[Assigned task] Match the word "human". Return each line of the data below where it appears.

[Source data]
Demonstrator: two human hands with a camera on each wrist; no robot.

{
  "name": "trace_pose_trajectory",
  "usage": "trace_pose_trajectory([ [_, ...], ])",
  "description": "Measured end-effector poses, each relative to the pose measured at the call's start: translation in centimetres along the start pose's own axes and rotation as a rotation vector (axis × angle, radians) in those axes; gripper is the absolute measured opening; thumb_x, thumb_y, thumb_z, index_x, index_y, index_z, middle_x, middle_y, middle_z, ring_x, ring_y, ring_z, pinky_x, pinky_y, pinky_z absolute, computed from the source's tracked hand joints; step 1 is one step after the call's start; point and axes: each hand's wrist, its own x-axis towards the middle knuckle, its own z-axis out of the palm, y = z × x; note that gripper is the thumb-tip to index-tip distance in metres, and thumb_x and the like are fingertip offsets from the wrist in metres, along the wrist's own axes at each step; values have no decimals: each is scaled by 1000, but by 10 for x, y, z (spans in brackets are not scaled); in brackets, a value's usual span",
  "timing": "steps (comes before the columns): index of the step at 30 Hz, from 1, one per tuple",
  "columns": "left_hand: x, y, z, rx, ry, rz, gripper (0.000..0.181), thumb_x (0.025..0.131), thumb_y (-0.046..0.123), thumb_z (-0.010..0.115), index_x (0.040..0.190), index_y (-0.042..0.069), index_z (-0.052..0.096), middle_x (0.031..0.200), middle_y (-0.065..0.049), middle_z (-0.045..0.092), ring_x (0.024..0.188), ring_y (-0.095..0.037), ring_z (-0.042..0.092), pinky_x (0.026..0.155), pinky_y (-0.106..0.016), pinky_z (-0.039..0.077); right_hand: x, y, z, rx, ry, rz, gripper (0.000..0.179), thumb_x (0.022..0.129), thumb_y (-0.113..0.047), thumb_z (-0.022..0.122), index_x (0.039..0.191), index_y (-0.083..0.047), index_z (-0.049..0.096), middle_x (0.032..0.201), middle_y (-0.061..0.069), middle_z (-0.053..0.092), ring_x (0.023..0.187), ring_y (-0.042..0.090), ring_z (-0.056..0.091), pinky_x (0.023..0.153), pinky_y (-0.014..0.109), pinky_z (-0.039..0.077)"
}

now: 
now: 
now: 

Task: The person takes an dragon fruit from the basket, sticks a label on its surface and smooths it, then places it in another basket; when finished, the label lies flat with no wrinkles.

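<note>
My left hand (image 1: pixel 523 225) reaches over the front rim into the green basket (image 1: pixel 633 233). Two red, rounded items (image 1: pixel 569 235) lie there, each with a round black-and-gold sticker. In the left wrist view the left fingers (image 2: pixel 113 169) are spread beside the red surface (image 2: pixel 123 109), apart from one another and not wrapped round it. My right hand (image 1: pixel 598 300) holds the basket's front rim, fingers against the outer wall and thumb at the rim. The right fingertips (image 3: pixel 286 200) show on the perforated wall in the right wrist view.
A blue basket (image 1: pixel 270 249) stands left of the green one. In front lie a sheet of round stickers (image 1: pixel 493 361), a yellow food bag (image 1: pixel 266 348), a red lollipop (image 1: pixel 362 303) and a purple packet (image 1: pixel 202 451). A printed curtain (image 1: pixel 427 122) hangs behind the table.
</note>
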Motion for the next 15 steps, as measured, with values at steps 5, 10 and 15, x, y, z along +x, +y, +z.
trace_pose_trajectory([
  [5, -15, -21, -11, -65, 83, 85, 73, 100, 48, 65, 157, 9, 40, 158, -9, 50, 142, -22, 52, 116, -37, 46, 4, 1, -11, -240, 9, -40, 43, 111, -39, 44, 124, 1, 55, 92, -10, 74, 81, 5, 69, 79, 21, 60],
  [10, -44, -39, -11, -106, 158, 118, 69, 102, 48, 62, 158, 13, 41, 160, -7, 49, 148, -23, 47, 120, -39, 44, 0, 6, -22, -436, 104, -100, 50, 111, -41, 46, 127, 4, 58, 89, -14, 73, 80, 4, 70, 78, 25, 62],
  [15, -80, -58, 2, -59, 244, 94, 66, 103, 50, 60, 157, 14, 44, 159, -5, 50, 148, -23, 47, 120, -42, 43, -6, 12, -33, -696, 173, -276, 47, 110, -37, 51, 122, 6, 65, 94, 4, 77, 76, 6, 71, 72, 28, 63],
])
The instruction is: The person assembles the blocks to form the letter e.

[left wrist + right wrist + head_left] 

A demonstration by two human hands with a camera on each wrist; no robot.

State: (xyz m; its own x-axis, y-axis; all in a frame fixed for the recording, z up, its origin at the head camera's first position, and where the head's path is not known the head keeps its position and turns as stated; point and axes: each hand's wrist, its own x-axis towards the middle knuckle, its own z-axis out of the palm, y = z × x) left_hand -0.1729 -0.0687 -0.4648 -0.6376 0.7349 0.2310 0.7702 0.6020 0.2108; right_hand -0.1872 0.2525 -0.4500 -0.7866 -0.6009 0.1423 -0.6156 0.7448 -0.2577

[Written solution]
Demonstrator: two human hands with a camera on each wrist; no robot.
A demonstration by two human hands with a camera on each wrist; no robot.

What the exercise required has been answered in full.